If you are a seasoned reader, you know that when takings liability is premised on a drawn-out series of slow-motion events rather than One Big Thing, and courts are trying to figure out when a SoL window opened, they turn to the “stabilization” doctrine: when the slow-mo action has resulted in enough injury that the plaintiff should have become aware of it, the SoL window doesn’t open until the challenged action’s effects have “stabilized.”
Way back in 2013, the CFC rejected the government’s argument that the six years had run way before the 2011 complaint, holding that the stablization here occurred less that six years before 2011. At that point, the parties got to talking. Pleased with the kumbaya, the CFC stayed further forward progress of the litigation. For “nearly seven years[.]”
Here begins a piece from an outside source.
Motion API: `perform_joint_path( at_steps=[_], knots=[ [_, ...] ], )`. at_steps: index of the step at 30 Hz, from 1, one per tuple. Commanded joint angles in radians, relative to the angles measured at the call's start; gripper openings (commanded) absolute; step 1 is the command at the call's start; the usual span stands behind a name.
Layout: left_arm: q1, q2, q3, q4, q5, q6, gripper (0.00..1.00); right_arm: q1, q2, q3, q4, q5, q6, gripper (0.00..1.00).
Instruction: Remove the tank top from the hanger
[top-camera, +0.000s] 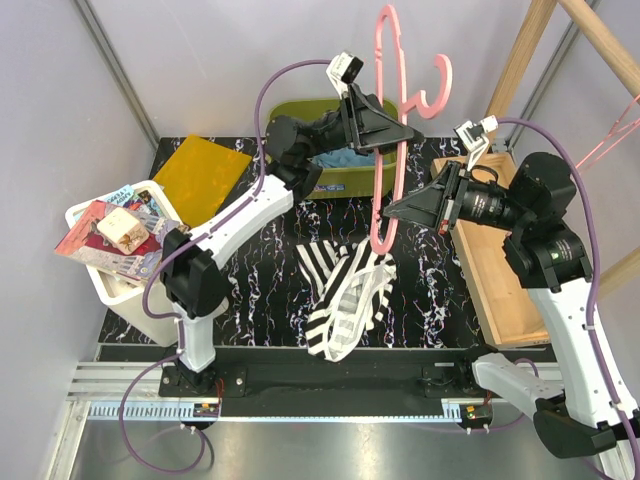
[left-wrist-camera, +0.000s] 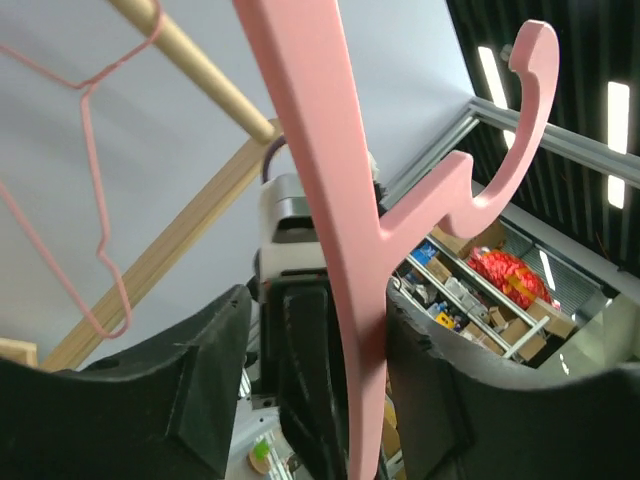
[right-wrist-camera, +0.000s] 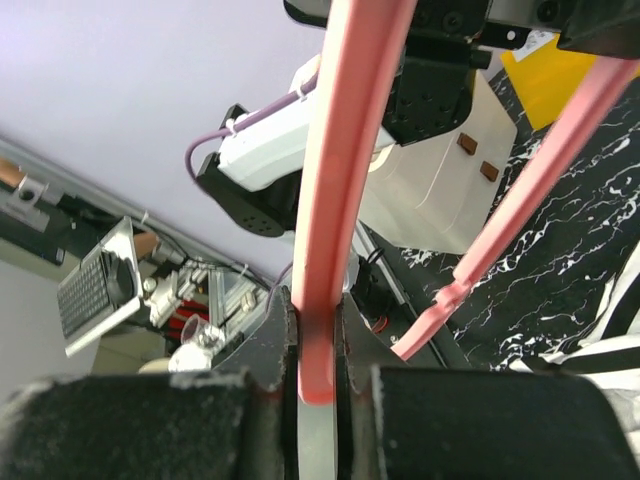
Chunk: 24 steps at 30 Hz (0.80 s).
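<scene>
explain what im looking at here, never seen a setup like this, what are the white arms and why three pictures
These are two robot arms bolted at the table's near edge. The wide picture comes from a fixed camera above and behind them; the other two come from cameras on each wrist.

Both arms hold one pink hanger in the air. The left gripper has its jaws around the upper part, and the right gripper clamps lower down. The striped tank top lies on the black marbled table, one end up near the hanger's lower end. Also there: a white bin, a green bin, a wooden tray.
</scene>
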Motion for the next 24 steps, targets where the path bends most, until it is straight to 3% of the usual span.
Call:
perform_joint_path(
  at_steps=[1, 5, 11, 15, 18, 22, 24],
  knots=[
    [0.048, -0.096, -0.099, 0.056, 0.005, 0.022, 0.61, 0.002, -0.042, -0.008, 0.049, 0.075, 0.038, 0.0],
    [0.064, -0.14, -0.144, 0.037, 0.013, 0.051, 0.68, 0.003, -0.052, -0.026, 0.046, 0.127, 0.054, 0.0],
    [0.09, -0.249, -0.214, -0.07, 0.066, 0.137, 0.72, 0.002, -0.04, -0.02, 0.03, 0.219, 0.093, 0.0],
    [0.133, -0.364, -0.353, -0.111, 0.074, 0.171, 0.72, 0.002, -0.033, -0.025, 0.007, 0.309, 0.13, 0.0],
    [0.162, -0.478, -0.421, -0.235, 0.074, 0.247, 0.72, 0.002, -0.028, -0.011, -0.028, 0.409, 0.153, 0.0],
    [0.159, -0.594, -0.41, -0.688, 0.034, 0.553, 0.72, 0.002, 0.012, 0.055, -0.088, 0.577, 0.155, 0.0],
    [0.159, -0.652, -0.426, -0.781, 0.014, 0.612, 0.72, 0.002, 0.035, 0.082, -0.108, 0.635, 0.167, 0.0]
  ],
)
Apparently they talked a lot, but nothing more and eventually 2020, the CFC lifted the stay and the parties resumed fighting. The feds filed a 12(b)(6) motion, and as luck would have it, during the briefing the CFC judge went to senior status “and the case was reassigned.” You know what’s coming next…
That’s right, now that the case had a new judge the court sua sponte went back and revisited the formerly-denied motion to dismiss for lack of subject-matter jurisdiction, and held, contrary to the court’s former judge, that the stabilization doctrine did not apply, and thus the plaintiff is literally and metaphorically SOL.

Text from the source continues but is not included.